__What is required__.
Transcribe every record as it stands and set the images aside.

== Data shown ==

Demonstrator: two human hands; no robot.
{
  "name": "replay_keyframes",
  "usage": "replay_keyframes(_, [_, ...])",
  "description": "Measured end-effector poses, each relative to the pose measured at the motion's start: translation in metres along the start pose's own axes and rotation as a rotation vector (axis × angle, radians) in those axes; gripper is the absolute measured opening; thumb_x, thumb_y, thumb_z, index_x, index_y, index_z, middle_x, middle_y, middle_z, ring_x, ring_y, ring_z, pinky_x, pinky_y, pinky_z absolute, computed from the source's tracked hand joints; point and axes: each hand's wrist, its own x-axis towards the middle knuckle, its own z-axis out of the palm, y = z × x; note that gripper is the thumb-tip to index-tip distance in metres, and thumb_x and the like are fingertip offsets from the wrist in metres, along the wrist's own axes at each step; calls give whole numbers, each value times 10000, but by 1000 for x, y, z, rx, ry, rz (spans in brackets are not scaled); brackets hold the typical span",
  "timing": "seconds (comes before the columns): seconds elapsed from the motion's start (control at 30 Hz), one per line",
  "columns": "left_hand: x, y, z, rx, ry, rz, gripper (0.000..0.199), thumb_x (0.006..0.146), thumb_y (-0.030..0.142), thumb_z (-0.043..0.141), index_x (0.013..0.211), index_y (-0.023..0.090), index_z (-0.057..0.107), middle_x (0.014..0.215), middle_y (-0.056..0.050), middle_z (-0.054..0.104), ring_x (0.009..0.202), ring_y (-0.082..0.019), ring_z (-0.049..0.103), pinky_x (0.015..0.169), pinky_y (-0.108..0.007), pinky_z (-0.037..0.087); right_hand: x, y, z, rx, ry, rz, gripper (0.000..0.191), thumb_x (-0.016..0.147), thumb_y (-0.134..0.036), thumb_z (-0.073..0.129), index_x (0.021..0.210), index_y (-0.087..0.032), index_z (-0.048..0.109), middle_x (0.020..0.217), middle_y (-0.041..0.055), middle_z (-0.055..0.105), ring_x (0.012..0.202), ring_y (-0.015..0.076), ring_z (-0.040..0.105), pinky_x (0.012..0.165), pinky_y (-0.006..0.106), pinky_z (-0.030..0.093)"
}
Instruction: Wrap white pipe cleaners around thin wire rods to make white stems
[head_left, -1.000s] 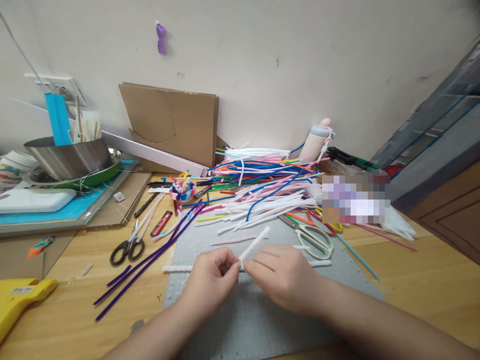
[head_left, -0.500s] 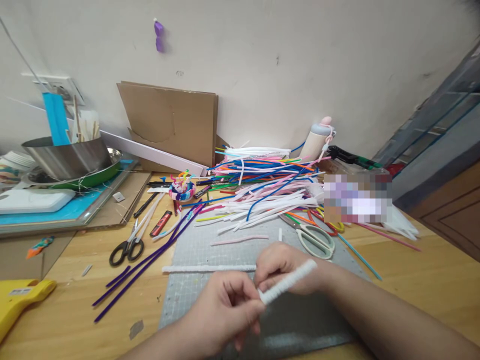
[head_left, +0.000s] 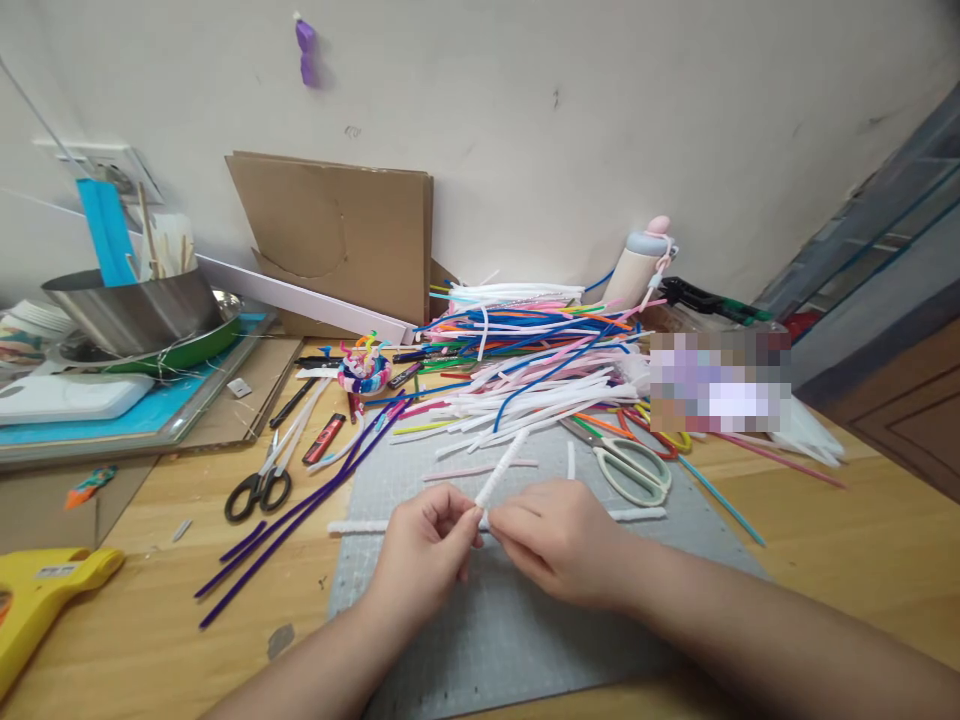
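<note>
A short white fuzzy stick (head_left: 501, 468) slants up and away from between my hands, its lower end pinched by my left hand (head_left: 431, 545). Close against it on the right is my right hand (head_left: 559, 540), fingers pressed together at the stick's lower end; what they hold there is too small to tell. A long white fuzzy rod (head_left: 360, 527) lies across the grey cutting mat (head_left: 525, 640), its middle hidden by my hands and its right end showing beyond them. Behind, a thin pink stem (head_left: 457, 473) and a short white piece (head_left: 571, 461) rest on the mat.
Many coloured pipe cleaners (head_left: 540, 400) are heaped at the back. Green-handled scissors (head_left: 634, 470) lie right, black scissors (head_left: 259, 492) left, beside purple stems (head_left: 300, 515). A yellow tool (head_left: 45, 590) is at the left edge. A bottle (head_left: 634, 265) and cardboard (head_left: 337, 240) stand behind.
Both hands have moved away from me and slightly left, over the long rod. The short white stick has swung from pointing right to pointing up and away. The camera view has shifted slightly.
</note>
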Motion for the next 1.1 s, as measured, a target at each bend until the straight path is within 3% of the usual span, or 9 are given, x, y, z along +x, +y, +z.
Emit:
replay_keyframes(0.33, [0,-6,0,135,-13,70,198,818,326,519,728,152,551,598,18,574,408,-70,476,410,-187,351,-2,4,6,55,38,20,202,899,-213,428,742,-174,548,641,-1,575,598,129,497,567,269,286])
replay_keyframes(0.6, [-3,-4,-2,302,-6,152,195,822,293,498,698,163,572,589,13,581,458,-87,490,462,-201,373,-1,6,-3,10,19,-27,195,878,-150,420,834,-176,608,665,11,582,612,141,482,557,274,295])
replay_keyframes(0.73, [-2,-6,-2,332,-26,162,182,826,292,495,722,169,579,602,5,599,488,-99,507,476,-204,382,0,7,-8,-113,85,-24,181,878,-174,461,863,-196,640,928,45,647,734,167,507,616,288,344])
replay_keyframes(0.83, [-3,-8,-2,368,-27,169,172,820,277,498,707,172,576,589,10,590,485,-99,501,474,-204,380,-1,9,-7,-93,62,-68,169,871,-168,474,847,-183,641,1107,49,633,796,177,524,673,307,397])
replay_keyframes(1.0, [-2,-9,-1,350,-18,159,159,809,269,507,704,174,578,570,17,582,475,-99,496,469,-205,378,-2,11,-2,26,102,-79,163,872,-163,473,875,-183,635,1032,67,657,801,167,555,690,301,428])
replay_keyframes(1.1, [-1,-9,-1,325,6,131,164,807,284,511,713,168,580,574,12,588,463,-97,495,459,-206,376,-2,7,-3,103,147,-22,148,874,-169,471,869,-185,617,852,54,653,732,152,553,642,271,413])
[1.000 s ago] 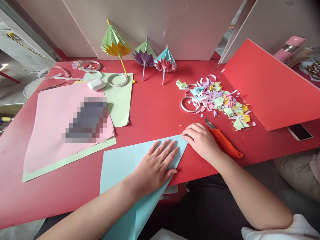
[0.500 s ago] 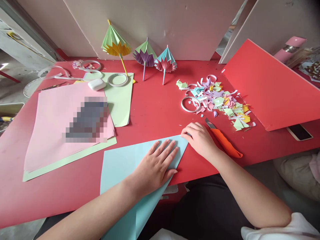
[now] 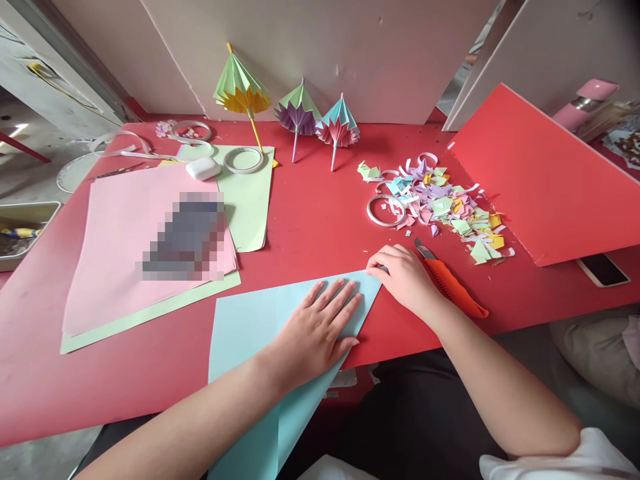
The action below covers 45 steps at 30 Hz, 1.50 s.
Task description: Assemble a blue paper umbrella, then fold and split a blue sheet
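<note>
A sheet of light blue paper (image 3: 245, 327), folded to a slanting right edge, lies on the red table and hangs over its front edge. My left hand (image 3: 320, 333) rests flat on it with fingers spread, near that slanting edge. At the paper's far right corner, my right hand (image 3: 400, 277) is closed, its thumb and fingertips pinching the tip. Just right of that hand lies an orange utility knife (image 3: 457, 290) with its blade out; the forearm is close beside it.
Pink paper sheets (image 3: 110, 267) lie left under a blurred-out dark object. Green paper (image 3: 253, 213) carries a tape roll (image 3: 243, 160). Three paper umbrellas (image 3: 243, 87) lean at the back wall. Paper scraps (image 3: 440, 200) lie right, before a tilted red board (image 3: 545, 180).
The view has shifted slightly, so everything appears a little farther right. Both hands keep the same places on the blue paper.
</note>
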Tool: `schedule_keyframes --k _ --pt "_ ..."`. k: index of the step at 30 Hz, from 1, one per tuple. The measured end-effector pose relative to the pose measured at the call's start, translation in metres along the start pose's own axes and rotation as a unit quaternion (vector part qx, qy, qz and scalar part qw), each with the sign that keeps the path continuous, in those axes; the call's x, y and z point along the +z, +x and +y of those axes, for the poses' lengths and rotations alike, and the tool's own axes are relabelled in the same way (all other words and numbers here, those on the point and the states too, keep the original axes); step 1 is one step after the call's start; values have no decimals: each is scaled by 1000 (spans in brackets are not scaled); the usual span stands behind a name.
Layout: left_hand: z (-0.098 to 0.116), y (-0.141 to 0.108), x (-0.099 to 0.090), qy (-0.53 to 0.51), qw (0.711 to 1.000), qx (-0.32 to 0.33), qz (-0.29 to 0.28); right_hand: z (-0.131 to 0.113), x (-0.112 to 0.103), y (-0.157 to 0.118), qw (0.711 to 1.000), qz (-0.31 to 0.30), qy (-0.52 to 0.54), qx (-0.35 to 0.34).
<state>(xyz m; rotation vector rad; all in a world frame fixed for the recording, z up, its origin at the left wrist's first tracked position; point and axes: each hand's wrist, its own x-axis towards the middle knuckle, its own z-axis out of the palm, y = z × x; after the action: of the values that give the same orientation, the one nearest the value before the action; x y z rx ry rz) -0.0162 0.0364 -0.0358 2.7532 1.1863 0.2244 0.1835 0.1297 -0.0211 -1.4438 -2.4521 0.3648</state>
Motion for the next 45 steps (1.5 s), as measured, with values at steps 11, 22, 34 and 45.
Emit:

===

__Answer box__.
Demonstrator: two human hands; no robot.
{
  "name": "replay_keyframes",
  "usage": "replay_keyframes(_, [_, ...])",
  "description": "Measured end-effector poses, each relative to the pose measured at the motion's start: translation in metres along the start pose's own axes and rotation as a rotation vector (axis × angle, radians) in those axes; gripper is the absolute measured opening; thumb_x, thumb_y, thumb_z, index_x, index_y, index_z, middle_x, middle_y, middle_z, ring_x, ring_y, ring_z, pinky_x, pinky_y, pinky_z absolute, computed from the source's tracked hand joints; point and axes: each hand's wrist, its own x-axis towards the middle knuckle, its own z-axis out of the palm, y = z × x; note that gripper is the thumb-tip to index-tip distance in metres, and thumb_x and the like are fingertip offsets from the wrist in metres, along the wrist's own axes at each step; calls give whole numbers, each value times 10000, but by 1000 for x, y, z, rx, ry, rz (spans in brackets are not scaled); brackets hold the typical span",
  "timing": "seconds (comes before the columns): seconds elapsed from the motion's start (control at 30 Hz), one per line",
  "columns": "left_hand: x, y, z, rx, ry, rz, gripper (0.000..0.199), thumb_x (0.006..0.146), thumb_y (-0.030..0.142), thumb_z (-0.043..0.141), index_x (0.013..0.211), index_y (-0.023..0.090), index_z (-0.057..0.107), middle_x (0.014..0.215), middle_y (-0.056..0.050), middle_z (-0.054..0.104), ring_x (0.009..0.202), ring_y (-0.082..0.019), ring_z (-0.049..0.103), pinky_x (0.015..0.169), pinky_y (-0.108..0.007), pinky_z (-0.037..0.087); right_hand: x, y, z, rx, ry, rz, gripper (0.000..0.191), thumb_x (-0.016..0.147), thumb_y (-0.134..0.036), thumb_z (-0.073..0.129), index_x (0.021..0.210), index_y (-0.087..0.032), index_z (-0.048..0.109), middle_x (0.020..0.217), middle_y (-0.041..0.055), middle_z (-0.055..0.105), ring_x (0.012..0.202), ring_y (-0.015..0.076), ring_z (-0.040..0.105), pinky_x (0.012..0.165), pinky_y (-0.006..0.106), pinky_z (-0.030..0.093)"
}
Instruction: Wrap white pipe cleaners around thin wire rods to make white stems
[head_left, -1.000s] 
[head_left, -0.500s] 
[head_left, +0.000s] 
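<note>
A short white fuzzy stick (head_left: 501, 468) slants up and away from between my hands, its lower end pinched by my left hand (head_left: 431, 545). Close against it on the right is my right hand (head_left: 559, 540), fingers pressed together at the stick's lower end; what they hold there is too small to tell. A long white fuzzy rod (head_left: 360, 527) lies across the grey cutting mat (head_left: 525, 640), its middle hidden by my hands and its right end showing beyond them. Behind, a thin pink stem (head_left: 457, 473) and a short white piece (head_left: 571, 461) rest on the mat.
Many coloured pipe cleaners (head_left: 540, 400) are heaped at the back. Green-handled scissors (head_left: 634, 470) lie right, black scissors (head_left: 259, 492) left, beside purple stems (head_left: 300, 515). A yellow tool (head_left: 45, 590) is at the left edge. A bottle (head_left: 634, 265) and cardboard (head_left: 337, 240) stand behind.
Both hands have moved away from me and slightly left, over the long rod. The short white stick has swung from pointing right to pointing up and away. The camera view has shifted slightly.
</note>
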Motion for the next 1.1 s, as measured, a target at each bend until the straight path is within 3% of the usual span, or 9 are given, x, y, z along +x, +y, +z.
Emit:
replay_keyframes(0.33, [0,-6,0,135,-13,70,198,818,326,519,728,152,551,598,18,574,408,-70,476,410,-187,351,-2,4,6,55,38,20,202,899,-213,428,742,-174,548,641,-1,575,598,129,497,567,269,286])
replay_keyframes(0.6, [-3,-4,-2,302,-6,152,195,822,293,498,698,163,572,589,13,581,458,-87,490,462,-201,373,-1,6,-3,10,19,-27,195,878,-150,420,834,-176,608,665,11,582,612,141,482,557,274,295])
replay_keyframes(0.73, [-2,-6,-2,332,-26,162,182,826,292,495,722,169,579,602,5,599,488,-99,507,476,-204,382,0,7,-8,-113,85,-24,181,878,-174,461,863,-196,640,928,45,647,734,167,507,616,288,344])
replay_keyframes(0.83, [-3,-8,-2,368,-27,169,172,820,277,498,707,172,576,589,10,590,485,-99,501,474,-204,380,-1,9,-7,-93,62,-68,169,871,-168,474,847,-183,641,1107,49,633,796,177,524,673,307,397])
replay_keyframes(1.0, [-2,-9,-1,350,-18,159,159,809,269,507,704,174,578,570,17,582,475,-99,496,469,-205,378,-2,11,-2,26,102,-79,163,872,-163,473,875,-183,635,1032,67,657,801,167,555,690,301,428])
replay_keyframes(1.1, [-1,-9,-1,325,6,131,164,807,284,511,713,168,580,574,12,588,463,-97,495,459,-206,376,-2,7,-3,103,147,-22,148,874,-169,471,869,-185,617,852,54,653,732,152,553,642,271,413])
[1.000 s ago] 
[0.500 s ago] 
[now] 
The action below covers 45 steps at 30 Hz, 1.50 s.
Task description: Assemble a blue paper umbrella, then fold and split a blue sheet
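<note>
A sheet of light blue paper (image 3: 245, 327), folded to a slanting right edge, lies on the red table and hangs over its front edge. My left hand (image 3: 320, 333) rests flat on it with fingers spread, near that slanting edge. At the paper's far right corner, my right hand (image 3: 400, 277) is closed, its thumb and fingertips pinching the tip. Just right of that hand lies an orange utility knife (image 3: 457, 290) with its blade out; the forearm is close beside it.
Pink paper sheets (image 3: 110, 267) lie left under a blurred-out dark object. Green paper (image 3: 253, 213) carries a tape roll (image 3: 243, 160). Three paper umbrellas (image 3: 243, 87) lean at the back wall. Paper scraps (image 3: 440, 200) lie right, before a tilted red board (image 3: 545, 180).
The view has shifted slightly, so everything appears a little farther right. Both hands keep the same places on the blue paper.
</note>
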Tool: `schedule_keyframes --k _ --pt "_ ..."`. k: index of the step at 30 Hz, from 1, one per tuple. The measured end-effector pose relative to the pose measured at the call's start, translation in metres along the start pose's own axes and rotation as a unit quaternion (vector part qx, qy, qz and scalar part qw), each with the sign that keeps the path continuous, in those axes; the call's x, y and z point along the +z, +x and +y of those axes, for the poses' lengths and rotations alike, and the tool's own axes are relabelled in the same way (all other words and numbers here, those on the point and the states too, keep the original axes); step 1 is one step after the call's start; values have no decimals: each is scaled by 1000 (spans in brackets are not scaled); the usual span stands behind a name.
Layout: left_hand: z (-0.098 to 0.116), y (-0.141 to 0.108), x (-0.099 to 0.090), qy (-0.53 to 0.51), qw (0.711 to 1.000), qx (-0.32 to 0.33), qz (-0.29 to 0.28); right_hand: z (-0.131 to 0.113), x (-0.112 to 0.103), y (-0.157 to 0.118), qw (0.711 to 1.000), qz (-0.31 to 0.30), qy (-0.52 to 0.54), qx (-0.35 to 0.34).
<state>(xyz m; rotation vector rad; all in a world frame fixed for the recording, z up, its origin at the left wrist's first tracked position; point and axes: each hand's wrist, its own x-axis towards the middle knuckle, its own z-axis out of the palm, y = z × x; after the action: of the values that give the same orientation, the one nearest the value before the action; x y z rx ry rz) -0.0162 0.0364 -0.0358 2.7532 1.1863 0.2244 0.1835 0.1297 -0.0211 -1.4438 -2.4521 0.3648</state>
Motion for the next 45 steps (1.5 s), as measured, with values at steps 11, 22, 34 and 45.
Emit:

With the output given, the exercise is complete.